#### Try it:
Starting with the line that contains "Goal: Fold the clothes", set down each line through the end of the entries below, exactly and with nothing added.

(Given records)

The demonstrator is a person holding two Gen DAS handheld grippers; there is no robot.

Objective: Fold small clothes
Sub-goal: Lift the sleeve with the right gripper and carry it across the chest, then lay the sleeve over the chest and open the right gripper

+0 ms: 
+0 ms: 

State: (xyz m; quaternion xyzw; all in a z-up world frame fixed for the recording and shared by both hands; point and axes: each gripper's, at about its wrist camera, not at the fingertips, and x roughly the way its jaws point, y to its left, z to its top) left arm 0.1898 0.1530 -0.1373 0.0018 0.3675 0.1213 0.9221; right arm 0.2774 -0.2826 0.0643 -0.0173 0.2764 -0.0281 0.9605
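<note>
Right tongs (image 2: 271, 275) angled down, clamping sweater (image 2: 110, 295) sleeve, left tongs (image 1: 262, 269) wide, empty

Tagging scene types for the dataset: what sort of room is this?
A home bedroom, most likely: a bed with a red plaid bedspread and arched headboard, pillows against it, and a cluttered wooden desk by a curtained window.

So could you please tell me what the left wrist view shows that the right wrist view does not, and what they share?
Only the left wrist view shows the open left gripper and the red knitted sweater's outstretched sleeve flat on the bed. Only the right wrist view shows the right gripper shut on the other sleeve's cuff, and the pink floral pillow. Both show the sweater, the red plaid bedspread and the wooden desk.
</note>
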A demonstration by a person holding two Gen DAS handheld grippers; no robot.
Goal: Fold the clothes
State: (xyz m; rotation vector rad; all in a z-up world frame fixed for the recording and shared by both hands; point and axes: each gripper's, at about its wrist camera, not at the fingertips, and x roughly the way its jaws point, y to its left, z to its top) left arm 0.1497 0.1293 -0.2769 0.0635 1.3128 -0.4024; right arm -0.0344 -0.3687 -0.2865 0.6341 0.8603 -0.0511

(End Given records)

#### Result for this exercise:
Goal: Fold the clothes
State: (xyz m; rotation vector rad; all in a z-up world frame fixed for the recording and shared by both hands; point and axes: each gripper's, at about its wrist camera, not at the fingertips, and x roughly the way its jaws point, y to its left, z to its top) left arm 0.1497 0.1293 -0.2769 0.0635 1.3128 -0.4024; right arm -0.0344 -0.3687 -0.2865 0.6341 0.8603 -0.0511

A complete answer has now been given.